Monday, 16 November 2015

Why This University 'Problem' Is Actually A Blessing

Following on from a recent blog about the importance of tuition fees, there is another bit of confusion doing the rounds. There used to be a cap to ensure universities had a limited number of students achieving grades AAB or higher at A-level. When the cap was lifted a few years ago, some higher education commentators were concerned that this would lead to the creation of an elite English “Ivy League”, reflective of the American higher education systems, and possibly even alienating students from poorer backgrounds less likely to achieve high grades.

Their fears have come to pass, as currently over half of students achieving AAB or better at A Level are concentrated in just twelve universities (they are: Manchester, Durham, Oxford, Cambridge, Nottingham, Leeds, Exeter, Bristol, Warwick, Birmingham, Sheffield and Southampton.)

However, even though there is a high concentration of high grade students attending just twelve universities, there is absolutely no reason why this should be a problem - in fact, it is quite the opposite: it is a blessing in disguise, because it gives exhibition to the healthiness of competition and the value of incentivisation to do well and go to the best universities.

By equal measure, a competitive higher education market incentivises universities to pull out all the stops to attract the brightest and best students and be as high up as possible in the league table of results nationwide. In a marketplace with healthy competition and demonstrable incentives to strive for high standards you would expect to see cluster groups of high achievers, just as you see in sport, in retail and in entertainment. But competition doesn't just make the best better, it raises (or has the potential to raise) the standard of everyone, because it should incentivise lower performers to up their game, either by improving standards, by innovating to capture an unfilled niche, or in some cases by trying something different altogether.

The other peculiar thing many people tell us is that if a higher education marketplace is too openly competitive it will work against people who are bright but from disadvantaged backgrounds. This is an absurdly counterfactual objection to have, because it will actually have the opposite effect. An education marketplace that is too money-centred will be a bad thing because, in terms of performance and results, selection against bright disadvantaged students will disadvantage the university.

Consider why. Suppose Oxford and Cambridge had hiked up admission fees to attract the elite.
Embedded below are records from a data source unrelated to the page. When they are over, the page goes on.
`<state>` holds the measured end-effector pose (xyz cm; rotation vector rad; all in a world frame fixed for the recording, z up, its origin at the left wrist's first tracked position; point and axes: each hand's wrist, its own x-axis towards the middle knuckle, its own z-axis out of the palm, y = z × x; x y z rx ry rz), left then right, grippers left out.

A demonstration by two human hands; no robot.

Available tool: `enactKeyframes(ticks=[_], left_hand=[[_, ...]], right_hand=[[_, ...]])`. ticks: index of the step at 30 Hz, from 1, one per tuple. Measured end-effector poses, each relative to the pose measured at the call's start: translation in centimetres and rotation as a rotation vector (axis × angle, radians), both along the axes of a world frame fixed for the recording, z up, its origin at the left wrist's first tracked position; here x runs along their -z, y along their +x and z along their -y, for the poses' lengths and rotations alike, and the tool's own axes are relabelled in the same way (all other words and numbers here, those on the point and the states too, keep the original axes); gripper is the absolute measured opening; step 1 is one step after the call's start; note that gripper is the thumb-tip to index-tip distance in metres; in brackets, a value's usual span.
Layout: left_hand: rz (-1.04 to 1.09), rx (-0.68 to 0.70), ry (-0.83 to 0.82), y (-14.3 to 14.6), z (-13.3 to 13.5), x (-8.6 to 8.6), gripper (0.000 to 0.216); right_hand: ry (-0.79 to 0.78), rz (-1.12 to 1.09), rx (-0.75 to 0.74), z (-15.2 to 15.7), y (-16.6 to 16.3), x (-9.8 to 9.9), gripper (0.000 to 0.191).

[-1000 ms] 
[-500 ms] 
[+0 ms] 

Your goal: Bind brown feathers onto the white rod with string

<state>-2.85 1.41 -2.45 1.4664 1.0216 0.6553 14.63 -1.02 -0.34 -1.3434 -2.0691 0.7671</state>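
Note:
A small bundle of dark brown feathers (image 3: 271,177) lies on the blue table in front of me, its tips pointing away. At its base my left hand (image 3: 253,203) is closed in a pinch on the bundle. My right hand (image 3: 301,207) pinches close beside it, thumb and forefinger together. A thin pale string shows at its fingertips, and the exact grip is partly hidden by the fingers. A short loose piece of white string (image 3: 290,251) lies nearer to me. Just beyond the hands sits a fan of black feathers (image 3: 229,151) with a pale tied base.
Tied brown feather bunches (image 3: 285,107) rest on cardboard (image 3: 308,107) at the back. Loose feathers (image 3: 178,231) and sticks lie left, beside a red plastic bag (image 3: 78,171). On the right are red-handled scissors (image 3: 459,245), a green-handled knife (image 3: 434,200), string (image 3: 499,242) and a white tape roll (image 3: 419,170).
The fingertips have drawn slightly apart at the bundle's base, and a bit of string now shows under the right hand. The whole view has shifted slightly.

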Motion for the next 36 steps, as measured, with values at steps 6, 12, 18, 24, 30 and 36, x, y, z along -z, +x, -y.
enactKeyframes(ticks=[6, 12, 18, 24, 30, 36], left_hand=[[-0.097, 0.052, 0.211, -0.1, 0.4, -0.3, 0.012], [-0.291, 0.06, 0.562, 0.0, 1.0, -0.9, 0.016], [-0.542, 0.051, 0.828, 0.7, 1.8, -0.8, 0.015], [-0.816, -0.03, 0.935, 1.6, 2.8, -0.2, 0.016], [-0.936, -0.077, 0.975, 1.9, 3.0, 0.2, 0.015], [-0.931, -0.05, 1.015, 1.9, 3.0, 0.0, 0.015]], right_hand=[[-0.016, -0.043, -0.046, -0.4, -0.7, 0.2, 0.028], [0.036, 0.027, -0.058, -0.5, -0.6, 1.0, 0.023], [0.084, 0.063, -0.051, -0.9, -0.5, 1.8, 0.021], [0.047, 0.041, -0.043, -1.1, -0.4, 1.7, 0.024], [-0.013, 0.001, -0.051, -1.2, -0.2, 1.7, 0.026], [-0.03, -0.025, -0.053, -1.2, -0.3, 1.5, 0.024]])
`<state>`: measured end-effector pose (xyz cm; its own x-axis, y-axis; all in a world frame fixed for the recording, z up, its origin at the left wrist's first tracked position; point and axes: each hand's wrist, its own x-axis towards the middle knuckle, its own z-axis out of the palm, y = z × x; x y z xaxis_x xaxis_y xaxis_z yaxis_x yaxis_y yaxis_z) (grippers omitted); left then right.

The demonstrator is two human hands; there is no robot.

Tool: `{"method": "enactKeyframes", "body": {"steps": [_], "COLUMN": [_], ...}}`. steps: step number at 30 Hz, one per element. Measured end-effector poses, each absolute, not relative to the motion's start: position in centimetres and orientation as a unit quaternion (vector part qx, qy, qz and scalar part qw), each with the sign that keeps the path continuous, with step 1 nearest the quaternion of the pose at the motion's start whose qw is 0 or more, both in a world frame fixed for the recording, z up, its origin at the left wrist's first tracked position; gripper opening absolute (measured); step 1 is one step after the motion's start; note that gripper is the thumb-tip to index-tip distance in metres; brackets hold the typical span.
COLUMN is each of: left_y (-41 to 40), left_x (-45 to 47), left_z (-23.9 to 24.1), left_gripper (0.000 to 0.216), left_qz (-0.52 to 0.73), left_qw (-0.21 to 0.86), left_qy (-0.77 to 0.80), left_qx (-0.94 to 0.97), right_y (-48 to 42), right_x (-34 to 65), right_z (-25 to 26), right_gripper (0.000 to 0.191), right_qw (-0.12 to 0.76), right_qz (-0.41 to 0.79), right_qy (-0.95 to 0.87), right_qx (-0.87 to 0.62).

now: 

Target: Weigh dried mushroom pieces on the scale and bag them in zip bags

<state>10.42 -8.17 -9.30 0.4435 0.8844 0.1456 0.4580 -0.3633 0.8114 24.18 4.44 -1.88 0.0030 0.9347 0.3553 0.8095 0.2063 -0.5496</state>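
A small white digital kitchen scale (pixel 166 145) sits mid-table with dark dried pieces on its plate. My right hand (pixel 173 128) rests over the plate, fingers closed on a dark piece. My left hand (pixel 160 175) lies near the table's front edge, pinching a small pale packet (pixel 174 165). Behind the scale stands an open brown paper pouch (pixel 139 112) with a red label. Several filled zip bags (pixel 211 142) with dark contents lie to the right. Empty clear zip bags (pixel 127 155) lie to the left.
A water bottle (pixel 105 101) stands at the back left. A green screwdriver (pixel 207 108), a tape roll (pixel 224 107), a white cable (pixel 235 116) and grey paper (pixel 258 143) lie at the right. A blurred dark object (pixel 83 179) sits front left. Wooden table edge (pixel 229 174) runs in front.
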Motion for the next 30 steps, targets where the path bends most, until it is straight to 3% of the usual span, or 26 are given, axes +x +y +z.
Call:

Such a policy goes against the thing they should value most - academic credentials. If you are an employer looking to employ an Oxford graduate, who would you prefer; one who got in on scholastic merit, or one who got in because of a privileged financial background? The value of attending Oxford depends largely on the university's reputation, which is built primarily on prior academic excellence of former students. By having applicant quality as the measure of admission, the average student quality can be increased, which then further increases the prestige, which then increases the allure for high-quality future applicants.

A system that neatly balances the admission quantity between talented young people that can pay (and do), and talented people that can't pay and are helped along the way, is a system that is just about right. It is inevitably true that being from a privileged high achieving background does confer advantages on young people that young people from working class backgrounds do not enjoy. This upsets lots of people - but it should not. Privilege mostly comes (either directly or indirectly) from high achievement. Therefore if you want to argue that that is a bad thing, you are arguing that a world in which achievement engenders advantage is a bad thing, which amounts to devaluing merit-based advantages - and to do that is to make a mockery of applying skills and working hard in general.